» Exercise
In this material, which lines include the string "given"? Show them.

» The records
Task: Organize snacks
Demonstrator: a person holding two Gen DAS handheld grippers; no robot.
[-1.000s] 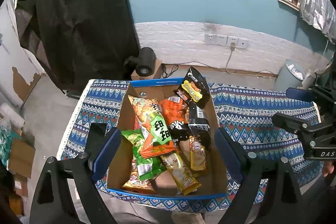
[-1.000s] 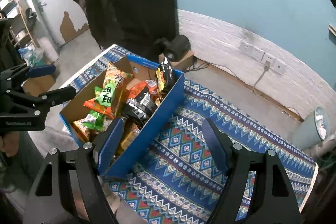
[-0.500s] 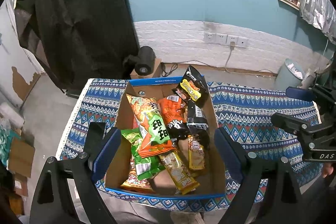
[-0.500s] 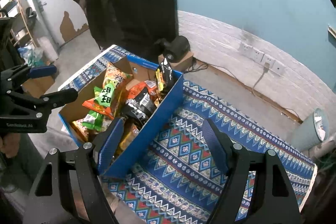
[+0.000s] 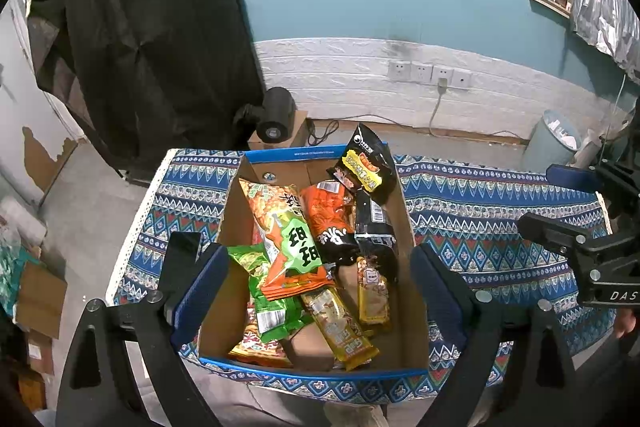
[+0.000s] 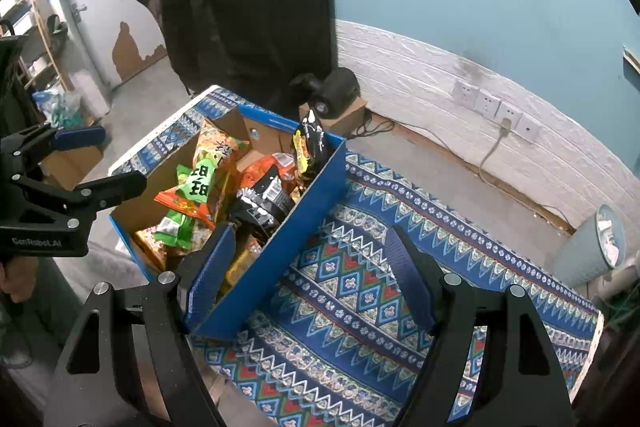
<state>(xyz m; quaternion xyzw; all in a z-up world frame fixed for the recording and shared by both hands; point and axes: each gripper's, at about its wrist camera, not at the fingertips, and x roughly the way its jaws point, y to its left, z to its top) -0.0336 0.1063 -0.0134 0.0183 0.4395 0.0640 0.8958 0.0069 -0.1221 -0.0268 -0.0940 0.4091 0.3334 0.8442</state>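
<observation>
1. Left wrist view: the left gripper hangs wide open and empty above a cardboard box heaped with snack packets on a patterned tablecloth.
2. Right wrist view: the right gripper, also spread and empty, hovers by the box's blue wall. The packets look light, crinkly and slippery; a pinch at a sealed edge seems best.

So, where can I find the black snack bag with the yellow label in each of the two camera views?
Left wrist view: the black snack bag with the yellow label stands upper centre, leaning on the box's far right corner.
Right wrist view: the same bag is left of centre, upright against the blue box wall.
Shared landmark: the black cylinder-shaped device on the floor behind the box.
</observation>
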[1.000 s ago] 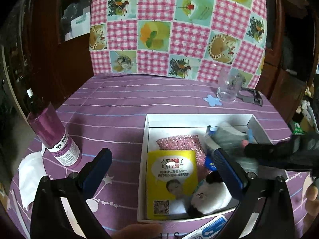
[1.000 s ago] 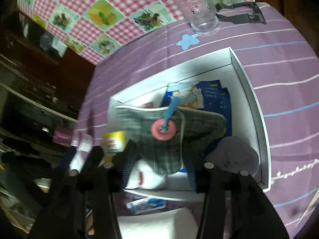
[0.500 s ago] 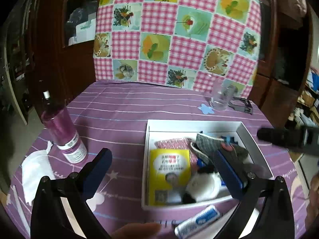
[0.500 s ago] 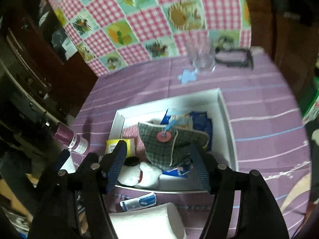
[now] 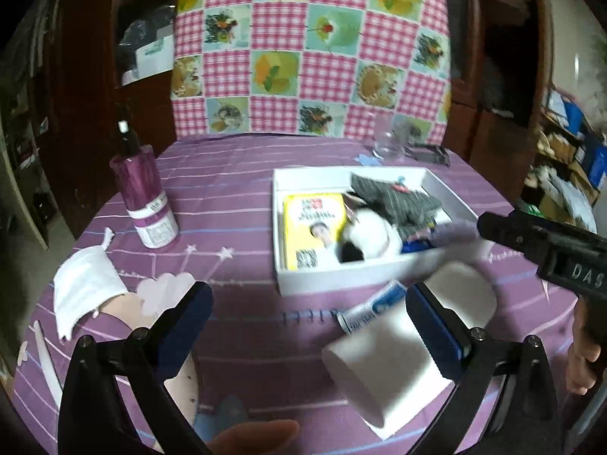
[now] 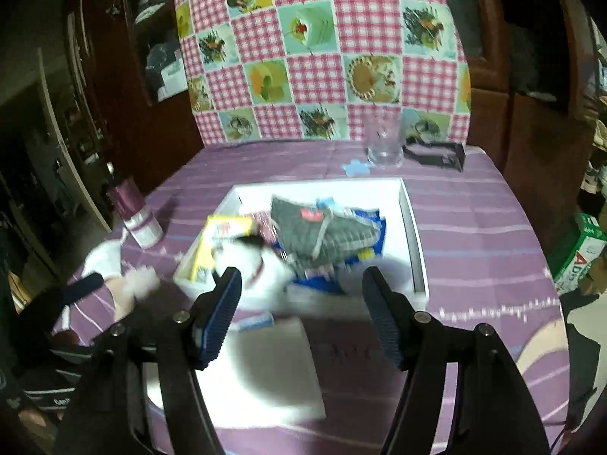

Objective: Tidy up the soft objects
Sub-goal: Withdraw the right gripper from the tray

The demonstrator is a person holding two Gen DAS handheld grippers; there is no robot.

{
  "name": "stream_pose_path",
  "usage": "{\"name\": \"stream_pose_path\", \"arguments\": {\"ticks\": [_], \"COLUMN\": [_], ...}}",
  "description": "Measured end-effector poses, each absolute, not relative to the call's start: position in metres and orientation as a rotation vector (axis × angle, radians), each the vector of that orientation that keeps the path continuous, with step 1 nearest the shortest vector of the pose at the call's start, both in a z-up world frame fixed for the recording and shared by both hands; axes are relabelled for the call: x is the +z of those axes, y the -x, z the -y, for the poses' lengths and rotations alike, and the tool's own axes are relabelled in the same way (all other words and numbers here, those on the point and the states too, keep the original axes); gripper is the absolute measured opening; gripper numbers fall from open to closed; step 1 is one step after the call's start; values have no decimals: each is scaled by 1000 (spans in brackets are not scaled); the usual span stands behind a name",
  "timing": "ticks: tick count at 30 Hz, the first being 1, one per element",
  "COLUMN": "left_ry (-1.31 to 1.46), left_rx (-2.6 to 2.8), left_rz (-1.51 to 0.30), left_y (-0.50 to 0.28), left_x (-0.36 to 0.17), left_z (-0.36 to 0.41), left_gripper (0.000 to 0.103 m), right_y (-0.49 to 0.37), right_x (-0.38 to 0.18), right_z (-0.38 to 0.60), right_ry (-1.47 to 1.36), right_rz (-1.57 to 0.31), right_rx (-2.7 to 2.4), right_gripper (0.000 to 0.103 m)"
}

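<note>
Grey checked cloth [image 6: 322, 231] lies in my white box [image 6: 411, 227], on top of the other soft things.

Both my grippers, left [image 5: 309, 320] and right [image 6: 301, 313], hang apart and empty over the purple tablecloth [image 5: 235, 189] (the right jaws just widened), near a white roll [image 5: 409, 341].

White letters "DAS" — on the black gripper body [image 5: 561, 250] right of the white box [image 5: 299, 282]. Yellow packet [image 5: 313, 229] inside the box — QR code, print unreadable.
</note>
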State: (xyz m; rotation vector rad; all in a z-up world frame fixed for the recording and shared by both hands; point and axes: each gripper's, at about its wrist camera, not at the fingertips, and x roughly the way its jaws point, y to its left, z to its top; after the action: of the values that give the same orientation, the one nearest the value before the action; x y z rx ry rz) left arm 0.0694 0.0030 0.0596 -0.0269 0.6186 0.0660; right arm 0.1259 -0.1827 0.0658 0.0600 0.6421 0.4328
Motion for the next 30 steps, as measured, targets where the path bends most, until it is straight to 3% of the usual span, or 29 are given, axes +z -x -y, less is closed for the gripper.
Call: {"name": "stream_pose_path", "arguments": {"ticks": [6, 18, 30], "left_ry": [17, -30, -15], "left_rx": [25, 40, 32], "left_rz": [-640, -599, -606], "left_y": [-70, -62, -63], "left_x": [36, 31, 30], "left_z": [7, 18, 16], "left_gripper": [103, 103, 103], "right_y": [-113, -108, -110], "right_x": [31, 29, 27], "right_z": [180, 180, 183], "right_ry": [31, 64, 48], "right_rz": [-609, -569, -584], "right_rx": [369, 355, 341], "right_gripper": [67, 67, 75]}}
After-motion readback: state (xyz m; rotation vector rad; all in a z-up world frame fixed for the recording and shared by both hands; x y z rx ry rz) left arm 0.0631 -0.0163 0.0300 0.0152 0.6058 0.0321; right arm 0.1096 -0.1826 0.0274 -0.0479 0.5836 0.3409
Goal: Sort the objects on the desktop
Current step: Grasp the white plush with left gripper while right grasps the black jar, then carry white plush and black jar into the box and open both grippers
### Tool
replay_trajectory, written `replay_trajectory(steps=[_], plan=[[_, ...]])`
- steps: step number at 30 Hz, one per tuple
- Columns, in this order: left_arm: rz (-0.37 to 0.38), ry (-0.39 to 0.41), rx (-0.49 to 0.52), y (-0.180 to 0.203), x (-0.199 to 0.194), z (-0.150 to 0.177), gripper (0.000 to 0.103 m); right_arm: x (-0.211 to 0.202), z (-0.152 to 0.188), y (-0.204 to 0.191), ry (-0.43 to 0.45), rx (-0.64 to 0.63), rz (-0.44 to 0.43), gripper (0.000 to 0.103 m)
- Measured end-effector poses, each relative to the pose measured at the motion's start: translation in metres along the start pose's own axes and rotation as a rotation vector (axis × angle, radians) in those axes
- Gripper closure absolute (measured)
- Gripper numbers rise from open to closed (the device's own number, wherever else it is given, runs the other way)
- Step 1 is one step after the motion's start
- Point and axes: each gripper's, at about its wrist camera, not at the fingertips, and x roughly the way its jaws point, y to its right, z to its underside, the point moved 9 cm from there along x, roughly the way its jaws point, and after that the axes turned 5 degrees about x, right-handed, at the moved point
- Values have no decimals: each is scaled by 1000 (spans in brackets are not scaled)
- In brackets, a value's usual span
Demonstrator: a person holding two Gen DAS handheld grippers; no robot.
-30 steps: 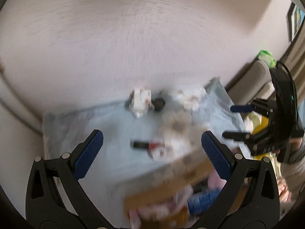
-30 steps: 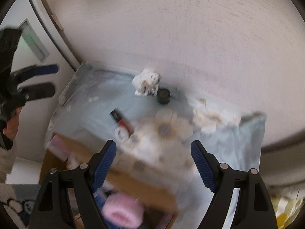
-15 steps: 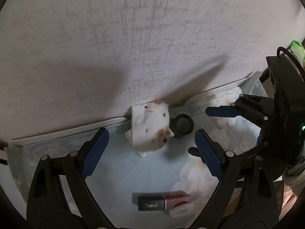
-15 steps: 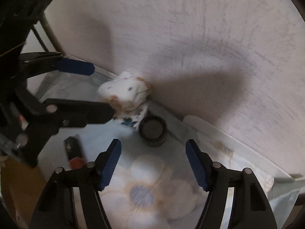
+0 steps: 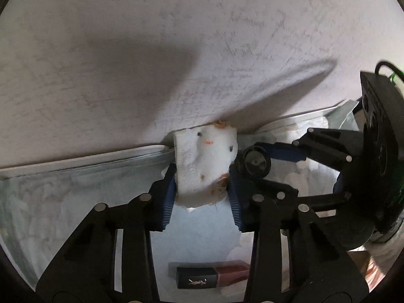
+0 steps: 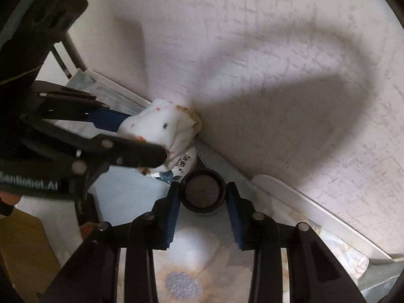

» Exercise response
Motion for the next 30 steps, as measured, targets where the path bends most, until it is straight to 3% of the usual span, or 29 are given, axes +z -x -y, less is closed for the gripper.
- Gripper numbers rise from open to closed (the device's own number, wherever else it is given, runs the other way)

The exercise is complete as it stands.